Investigation of Patient Release Criteria

In this issue of The Journal of Nuclear Medicine, Rutar et al. (1) describe a very practical study in which the authors monitored the exposure of family members of patients released after receiving ¹³¹I-anti-B1 antibody therapy. In the recently amended rulings by the Nuclear Regulatory Commission (NRC), patient release criteria were expanded from the traditional activity-based limit to include activity and dose-based criteria. The old activity-based limit of 1.11 GBq (30 mCi) was originally intended to apply only to patients receiving ¹³¹I-NaI for therapy but, in the absence of other guidance, was applied to the release of patients receiving various therapeutic agents. As stated by the authors, “The dose-based limit better expresses the primary concern of the NRC for public health and safety,” and this limit is clearly more reasonable scientifically.
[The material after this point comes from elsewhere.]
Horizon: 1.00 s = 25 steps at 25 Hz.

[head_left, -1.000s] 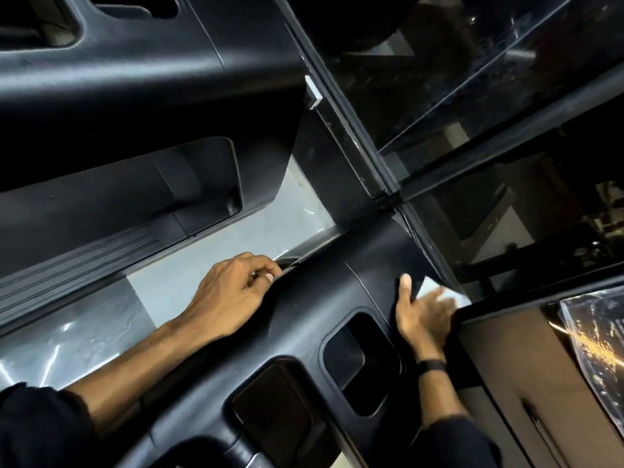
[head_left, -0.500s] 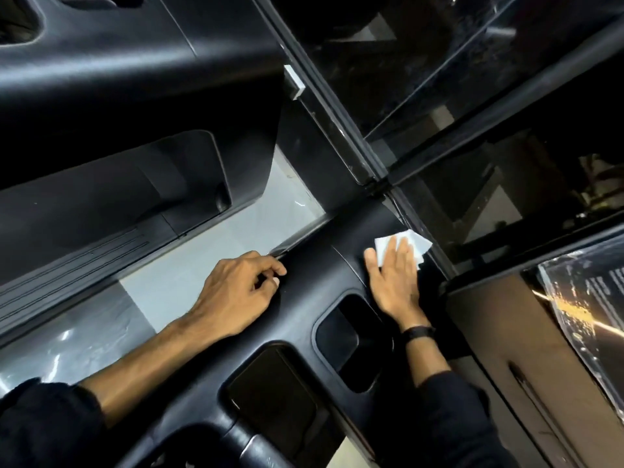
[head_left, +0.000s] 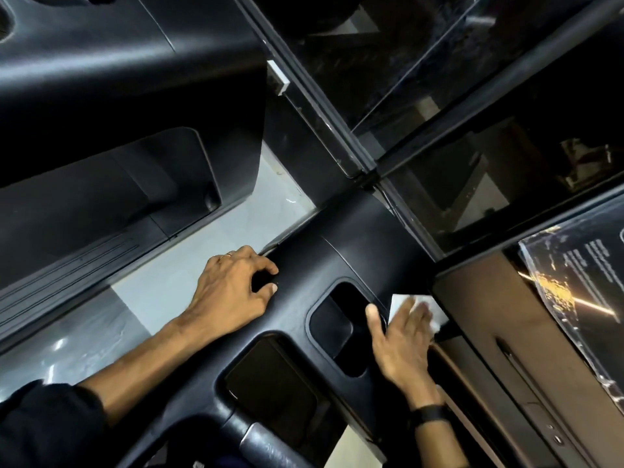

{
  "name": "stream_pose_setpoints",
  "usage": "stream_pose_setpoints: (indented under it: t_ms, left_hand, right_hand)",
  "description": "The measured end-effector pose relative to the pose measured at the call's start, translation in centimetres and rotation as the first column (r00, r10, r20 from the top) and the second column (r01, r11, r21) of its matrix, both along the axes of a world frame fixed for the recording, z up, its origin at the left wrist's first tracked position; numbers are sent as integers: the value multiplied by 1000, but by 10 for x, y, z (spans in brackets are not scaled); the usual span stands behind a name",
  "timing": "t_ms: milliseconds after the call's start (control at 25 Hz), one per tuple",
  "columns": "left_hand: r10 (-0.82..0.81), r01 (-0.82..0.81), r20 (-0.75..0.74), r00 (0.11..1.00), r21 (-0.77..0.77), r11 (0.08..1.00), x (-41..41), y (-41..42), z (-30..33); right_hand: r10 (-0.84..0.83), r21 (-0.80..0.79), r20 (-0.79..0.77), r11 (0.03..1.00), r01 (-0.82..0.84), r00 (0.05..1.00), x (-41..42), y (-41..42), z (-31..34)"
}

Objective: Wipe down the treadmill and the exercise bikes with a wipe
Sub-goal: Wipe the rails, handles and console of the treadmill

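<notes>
1. The big black treadmill console (head_left: 354, 251) fills the middle of the view, with two deep pockets cut into its top; a second black machine (head_left: 118, 79) sits to the left, and a strip of pale floor (head_left: 175, 275) shows between them
2. Dark glass panels (head_left: 506, 163) with black frames stand behind the console, and a brown cabinet (head_left: 506, 332) is on the right with a shiny plastic sheet (head_left: 580, 292) lying on it
3. The left hand (head_left: 233, 292) rests on the left edge of the console; its fingers (head_left: 266, 265) are bent and a little apart, with the tips touching the black top, and they hold nothing
4. The right hand (head_left: 401, 342) lies flat on the right edge of the console, just beside the upper pocket; its fingers (head_left: 418, 309) are straight and close together, and they press down on the wipe
5. The white wipe (head_left: 398, 302) is under the right fingers, at the console's right edge next to the brown cabinet; a corner of it sticks out past the fingertips, and the rest is hidden by the hand
6. Half a second ago the wipe and right hand were higher up, on the rounded part of the console near the glass frame; now they have slid down to beside the pocket
7. The left hand has stayed in about the same spot on the left edge
8. A black band (head_left: 429, 417) is on the right wrist, and a thin ring (head_left: 229, 254) is on a left finger
</notes>
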<state>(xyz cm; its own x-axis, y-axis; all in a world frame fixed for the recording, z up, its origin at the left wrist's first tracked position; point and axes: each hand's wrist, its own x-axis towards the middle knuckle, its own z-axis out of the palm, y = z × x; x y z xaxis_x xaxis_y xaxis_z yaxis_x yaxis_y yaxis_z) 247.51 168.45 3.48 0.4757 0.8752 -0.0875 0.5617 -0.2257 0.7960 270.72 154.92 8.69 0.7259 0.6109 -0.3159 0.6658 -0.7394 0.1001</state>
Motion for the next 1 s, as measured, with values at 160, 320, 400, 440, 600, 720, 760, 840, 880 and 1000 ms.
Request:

The authors have actually accomplished 2 tasks with this article: for a specific compound, they have given exposure data showing that actual doses to patients were within NRC guidelines in the population studied, and they also have shown, by example, how data can be gathered for other agents. Their modification of Equation 2 to produce Equation 5 (including more specific treatment of bladder-voiding patterns expected for this agent) shows a technique for further tailoring the method to specific radiopharmaceuticals. An absence of real data is what usually leads to ineffective guidance from federal authorities or other advisory or regulatory bodies. Uncertainty almost always leads to overconservatism, which is arguably not always in the best interests of the patients and their families (e.g., leading to longer hospital stays). The authors show that good data, which can shape future guidance or regulations, can be gathered without a terribly labor-intensive effort and that relatively uniform results can be obtained—the measured values were regularly lower than model-predicted values.
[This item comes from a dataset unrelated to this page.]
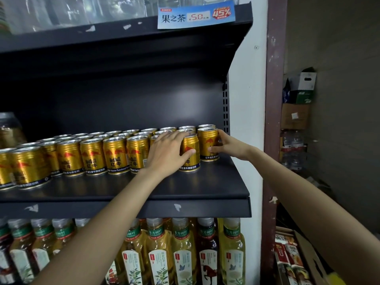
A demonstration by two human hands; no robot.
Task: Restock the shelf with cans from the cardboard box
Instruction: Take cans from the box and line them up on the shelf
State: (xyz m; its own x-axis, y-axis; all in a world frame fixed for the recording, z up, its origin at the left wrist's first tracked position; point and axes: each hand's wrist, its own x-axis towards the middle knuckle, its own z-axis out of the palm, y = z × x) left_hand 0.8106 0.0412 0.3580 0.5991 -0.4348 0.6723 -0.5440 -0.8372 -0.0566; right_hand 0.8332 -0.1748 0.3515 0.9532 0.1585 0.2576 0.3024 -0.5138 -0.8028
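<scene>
Rows of gold cans (115,153) stand on the dark metal shelf (185,188), reaching from the left edge to the right end. My left hand (168,150) wraps around one gold can (190,155) in the front row, with the thumb across its front. My right hand (225,144) grips the last gold can (207,144) at the far right, beside the shelf's perforated upright. Both cans stand upright on the shelf. A cardboard box (308,256) lies on the floor at the lower right, partly cut off by the frame.
Tea bottles (183,254) fill the shelf below. The upper shelf carries clear bottles and a blue price tag (195,15). A white pillar (246,99) and a brown post bound the shelf on the right. Stacked boxes (298,103) and water bottles stand further right.
</scene>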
It is said that all models are wrong, but some are useful. Even in the new NRC rulings, the model used in the activity-based equation is quite conservative—the source of activity is treated as a point source with no attenuation. More extensive modeling can be done using Monte Carlo simulations with more complicated sources, but what is problematic is the description of the time–motion relationships between the source and the target: people stand up and sit down, cook dinner and take walks together, and do many other things that cannot be modeled effectively in a computer simulation. Even in the dose-based approach, simplified values of occupancy and distance values are applied. Therefore, measured data, if available, are clearly to be preferred for decision making.

Except in cases 14 and 15, which involved badging of multiple individuals, Equation 5 did the best job of predicting the measured doses, but the measured doses were very consistently lower than predicted by Equation 5 (21 of 22 patients). In all patients, the measured values were within the NRC dose limits, thus supporting the authors’ claim that it is generally safe to release patients with this drug using the NRC method. In one patient (patient 11), the measured dose was higher than 2 of the 3 values predicted by the model (but again still within NRC dose limits). This finding suggests that some outliers can occur and that it may be prudent to apply a margin of safety in releasing patients if the calculated doses are near the limit. The use of patient-specific data in dose calculations will almost always improve the accuracy of model predictions. The NRC model has 2 patient-specific components (the administered activity and effective half-time for clearance from the patient’s body) that allow specific calculations in each case. However, in the final analysis, models are only models, and specific habits of particular individuals will vary and will determine what doses are received. Obviously, we cannot make measurements for every patient, but if a reasonable body of data is gathered on a representative population, as was done here, confidence can be gained that the model predictions will be reliable for most patients, and prudence can be applied in borderline situations.

In overview, the nuclear medicine community is well served by the new release criteria as a replacement for the previous one-size-fits-all approach. Rutar et al. (1) have shown how such guidance can be applied effectively to the study of individual therapeutic agents, and other investigators should follow their example and produce similar data for other agents. If such a body of data can be accumulated, future guidance and practice can only improve.